• WHAT IS EXPECTED:
Emit the data below verbatim, stripping out any pictures.

• DATA BLOCK:
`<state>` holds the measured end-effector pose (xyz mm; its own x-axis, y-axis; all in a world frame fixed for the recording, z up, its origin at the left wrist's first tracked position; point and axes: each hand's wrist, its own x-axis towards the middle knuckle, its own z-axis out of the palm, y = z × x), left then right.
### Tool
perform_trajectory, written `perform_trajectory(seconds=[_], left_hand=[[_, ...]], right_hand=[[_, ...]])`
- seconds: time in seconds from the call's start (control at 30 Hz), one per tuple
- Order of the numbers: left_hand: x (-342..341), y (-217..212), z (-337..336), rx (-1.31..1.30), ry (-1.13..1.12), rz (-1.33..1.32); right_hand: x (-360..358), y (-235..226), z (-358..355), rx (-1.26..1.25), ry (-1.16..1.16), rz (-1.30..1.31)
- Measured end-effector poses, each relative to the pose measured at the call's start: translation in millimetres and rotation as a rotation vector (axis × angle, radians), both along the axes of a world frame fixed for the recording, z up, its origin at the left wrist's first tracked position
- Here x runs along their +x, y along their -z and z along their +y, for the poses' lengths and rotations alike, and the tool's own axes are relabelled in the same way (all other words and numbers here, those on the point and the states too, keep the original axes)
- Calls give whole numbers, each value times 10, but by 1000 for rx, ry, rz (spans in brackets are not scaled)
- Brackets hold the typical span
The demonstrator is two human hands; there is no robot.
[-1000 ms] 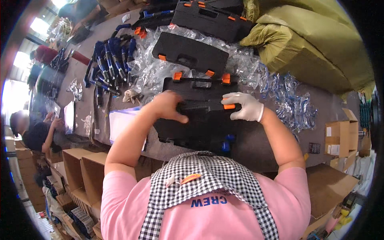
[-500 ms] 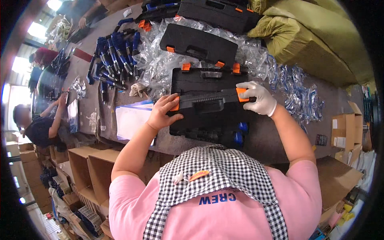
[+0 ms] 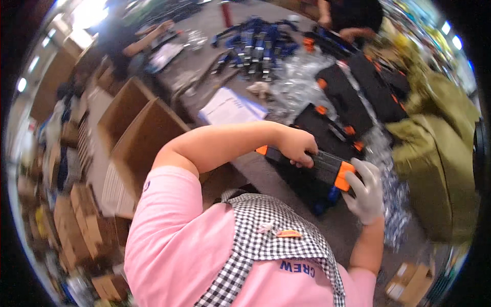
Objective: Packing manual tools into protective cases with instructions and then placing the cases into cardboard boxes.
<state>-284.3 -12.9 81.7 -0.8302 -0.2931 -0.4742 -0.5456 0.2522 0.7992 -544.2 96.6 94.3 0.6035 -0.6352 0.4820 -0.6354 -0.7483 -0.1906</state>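
Note:
A black plastic tool case with orange latches is tilted up in front of me at the near edge of the table. My bare left hand is closed round its handle side. On the case's right end, the white-gloved fingers of my right hand press around an orange latch. A second orange latch peeks out left of my left wrist. Behind lies another black case, partly covered by the held one. Blue pieces show dimly below the held case.
More black cases lie on clear plastic bags. White papers and a pile of blue-and-black tools are farther left. Open cardboard boxes stand left, olive sacks right. Two other people work across the table.
The view has swung left and blurs. My left hand has shifted from the left latch to the handle side. The held case is tilted up; my right hand stays at its right latch.

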Motion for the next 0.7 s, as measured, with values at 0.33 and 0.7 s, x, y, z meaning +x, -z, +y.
perform_trajectory(seconds=[0.33, 0.7], left_hand=[[2554, -1377, 2041, -767, -1144, -181], [4439, 1942, 1921, -348, -1223, -614]], right_hand=[[742, -47, -397, -14, -70, -166], [2391, 490, -1102, 328, -335, -35]])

• EXERCISE RESULT:
`<state>` holds the measured end-effector pose (xyz mm; its own x-axis, y-axis; all in a world frame fixed for the recording, z up, its origin at the left wrist's first tracked position; point and axes: each hand's wrist, its own x-axis towards the middle knuckle, its own z-axis out of the palm, y = z × x), left then right.
### Tool
perform_trajectory, written `perform_trajectory(seconds=[_], left_hand=[[_, ...]], right_hand=[[_, ...]])`
- seconds: time in seconds from the call's start (control at 30 Hz), one per tuple
- Order of the numbers: left_hand: x (-342..341), y (-217..212), z (-337..336), rx (-1.31..1.30), ry (-1.13..1.12), rz (-1.33..1.32); right_hand: x (-360..358), y (-235..226), z (-358..355), rx (-1.26..1.25), ry (-1.16..1.16), rz (-1.30..1.31)
- Measured end-effector poses, each relative to the pose measured at the call's start: translation in millimetres and rotation as a rotation vector (axis × angle, radians), both along the axes of a world frame fixed for the recording, z up, its origin at the left wrist's first tracked position
- Here x runs along their +x, y along their -z and z along their +y, for the poses' lengths and rotations alike, and the tool's own axes are relabelled in the same way (all other words and numbers here, those on the point and the states too, keep the original axes)
- Calls give whole numbers, each value times 10, but by 1000 for rx, ry, rz (spans in brackets are not scaled)
- Brackets hold the typical span
The demonstrator is two human hands; there is no robot.
[-1000 ms] 
[-500 ms] 
[+0 ms] 
Objective: Packing manual tools into protective cases with instructions and then placing the cases into cardboard boxes.
<state>-284.3 -12.9 81.7 -0.8302 -0.2931 -0.4742 -0.5456 0.2522 0.7992 -544.2 96.6 94.3 0.6035 -0.6352 0.4820 -0.6354 -0.7483 -0.1906</state>
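Note:
A black plastic tool case with orange latches is tilted up in front of me at the near edge of the table. My bare left hand is closed round its handle side. On the case's right end, the white-gloved fingers of my right hand press around an orange latch. A second orange latch peeks out left of my left wrist. Behind lies another black case, partly covered by the held one. Blue pieces show dimly below the held case.
More black cases lie on clear plastic bags. White papers and a pile of blue-and-black tools are farther left. Open cardboard boxes stand left, olive sacks right. Two other people work across the table.
The view has swung left and blurs. My left hand has shifted from the left latch to the handle side. The held case is tilted up; my right hand stays at its right latch.
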
Motion for the next 0.7 s, as measured, with values at 0.33 and 0.7 s, x, y, z meaning +x, -z, +y.
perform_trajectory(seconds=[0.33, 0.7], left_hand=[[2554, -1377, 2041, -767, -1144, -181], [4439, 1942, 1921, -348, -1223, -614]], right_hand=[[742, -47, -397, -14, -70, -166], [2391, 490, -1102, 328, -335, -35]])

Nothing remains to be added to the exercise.